### TASK PROMPT
The entries below hold a line with "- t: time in" and a line with "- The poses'". Return those lines and all that lie between them, exactly and only.

### ENTRIES PROVIDED
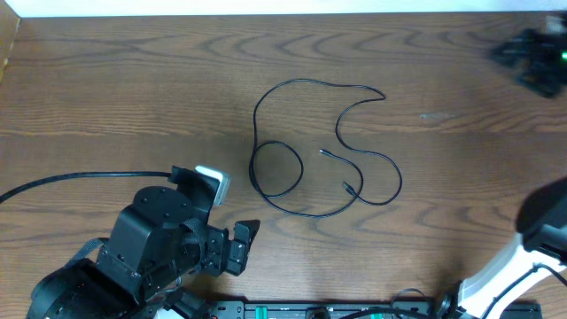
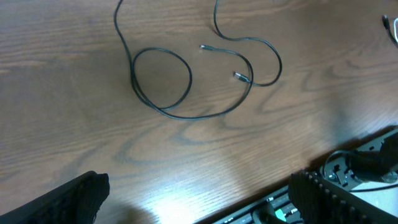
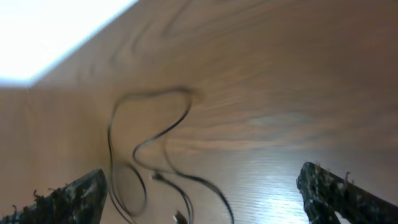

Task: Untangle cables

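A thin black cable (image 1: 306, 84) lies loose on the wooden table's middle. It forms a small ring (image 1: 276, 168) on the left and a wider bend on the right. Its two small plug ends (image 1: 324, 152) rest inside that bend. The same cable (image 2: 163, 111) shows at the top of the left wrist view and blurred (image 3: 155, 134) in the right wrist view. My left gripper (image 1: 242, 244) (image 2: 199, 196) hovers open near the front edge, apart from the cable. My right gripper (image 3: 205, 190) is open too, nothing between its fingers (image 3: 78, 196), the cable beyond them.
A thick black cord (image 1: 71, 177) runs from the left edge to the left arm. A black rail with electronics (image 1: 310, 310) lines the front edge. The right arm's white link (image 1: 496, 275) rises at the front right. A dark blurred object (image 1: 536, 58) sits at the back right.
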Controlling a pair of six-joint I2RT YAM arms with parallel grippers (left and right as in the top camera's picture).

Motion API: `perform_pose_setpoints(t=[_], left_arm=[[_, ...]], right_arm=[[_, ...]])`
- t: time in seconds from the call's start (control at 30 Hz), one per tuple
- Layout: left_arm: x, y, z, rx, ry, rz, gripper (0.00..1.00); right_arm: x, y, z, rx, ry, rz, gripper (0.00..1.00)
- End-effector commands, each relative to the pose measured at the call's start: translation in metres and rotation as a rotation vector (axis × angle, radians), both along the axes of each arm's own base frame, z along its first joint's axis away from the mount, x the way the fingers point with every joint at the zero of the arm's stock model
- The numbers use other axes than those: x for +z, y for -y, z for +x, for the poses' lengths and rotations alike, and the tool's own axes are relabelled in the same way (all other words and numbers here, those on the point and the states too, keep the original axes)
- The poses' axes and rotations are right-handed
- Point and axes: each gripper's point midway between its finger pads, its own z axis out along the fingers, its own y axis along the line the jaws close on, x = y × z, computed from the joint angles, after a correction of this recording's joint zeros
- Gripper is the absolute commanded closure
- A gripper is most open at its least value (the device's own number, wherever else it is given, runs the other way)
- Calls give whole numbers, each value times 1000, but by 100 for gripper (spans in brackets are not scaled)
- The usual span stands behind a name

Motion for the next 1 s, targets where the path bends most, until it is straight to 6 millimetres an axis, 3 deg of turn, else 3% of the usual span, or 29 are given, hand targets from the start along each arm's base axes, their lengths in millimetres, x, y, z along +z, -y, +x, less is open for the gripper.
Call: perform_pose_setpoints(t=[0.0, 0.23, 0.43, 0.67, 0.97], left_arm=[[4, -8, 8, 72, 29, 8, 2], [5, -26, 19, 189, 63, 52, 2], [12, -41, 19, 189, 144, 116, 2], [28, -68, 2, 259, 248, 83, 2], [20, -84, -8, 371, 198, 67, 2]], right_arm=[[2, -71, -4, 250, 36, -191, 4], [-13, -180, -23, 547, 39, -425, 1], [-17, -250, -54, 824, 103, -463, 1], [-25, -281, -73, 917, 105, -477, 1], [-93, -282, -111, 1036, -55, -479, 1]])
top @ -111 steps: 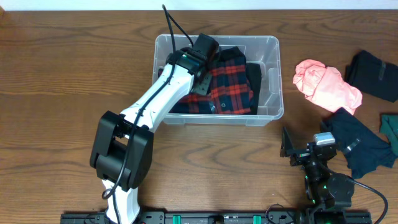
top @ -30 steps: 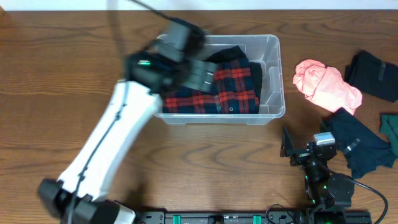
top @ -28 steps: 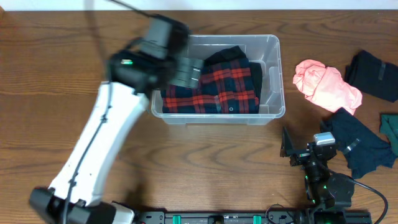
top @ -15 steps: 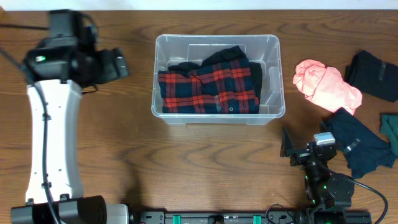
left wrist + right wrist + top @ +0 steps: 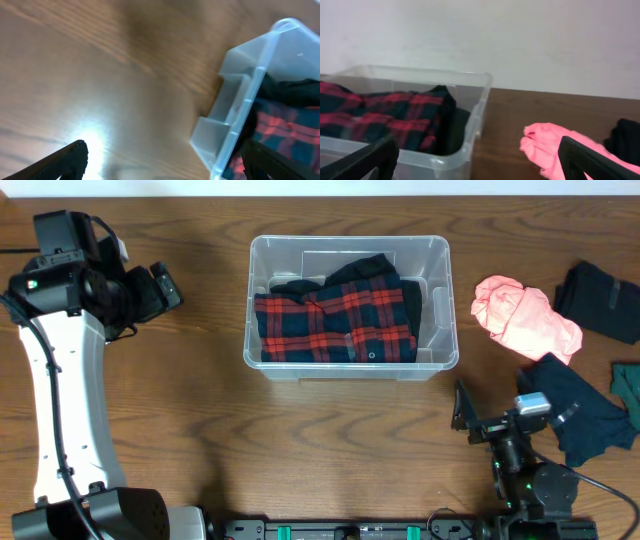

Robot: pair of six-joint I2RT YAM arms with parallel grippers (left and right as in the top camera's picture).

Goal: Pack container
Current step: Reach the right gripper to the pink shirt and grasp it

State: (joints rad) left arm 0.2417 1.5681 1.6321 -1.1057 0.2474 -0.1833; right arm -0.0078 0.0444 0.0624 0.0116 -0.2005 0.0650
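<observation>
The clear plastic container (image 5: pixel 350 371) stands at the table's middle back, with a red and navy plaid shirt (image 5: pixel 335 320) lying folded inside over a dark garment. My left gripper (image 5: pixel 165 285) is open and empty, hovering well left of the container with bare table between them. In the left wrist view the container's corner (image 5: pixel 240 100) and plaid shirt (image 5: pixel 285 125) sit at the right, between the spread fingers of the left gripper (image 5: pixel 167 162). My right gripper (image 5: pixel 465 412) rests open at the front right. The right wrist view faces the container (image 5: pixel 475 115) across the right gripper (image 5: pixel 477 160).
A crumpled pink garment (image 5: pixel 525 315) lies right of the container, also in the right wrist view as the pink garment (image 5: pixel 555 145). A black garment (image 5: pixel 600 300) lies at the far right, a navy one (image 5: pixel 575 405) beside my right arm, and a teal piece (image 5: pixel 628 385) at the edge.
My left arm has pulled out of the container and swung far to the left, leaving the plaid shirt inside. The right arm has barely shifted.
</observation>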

### REPLY
- t: time in seconds from the call's start (control at 30 Hz), one per tuple
- Layout: left_arm: x, y, z, rx, ry, rz, gripper (0.00..1.00); right_arm: x, y, z, rx, ry, rz, gripper (0.00..1.00)
- End-effector commands, each relative to the pose measured at the call's start: translation in metres and rotation as a rotation vector (axis × angle, radians), both along the axes of each arm's own base frame, z along its first joint's axis away from the mount, x the way the fingers point with every joint at the zero of the arm's stock model
- The numbers use other axes than those: x for +z, y for -y, z for +x, for the poses' lengths and rotations alike, and the tool's own axes are relabelled in the same way (all other words and numbers here, those on the point and the states too, keep the original axes)
- The poses' axes and rotations are right-handed

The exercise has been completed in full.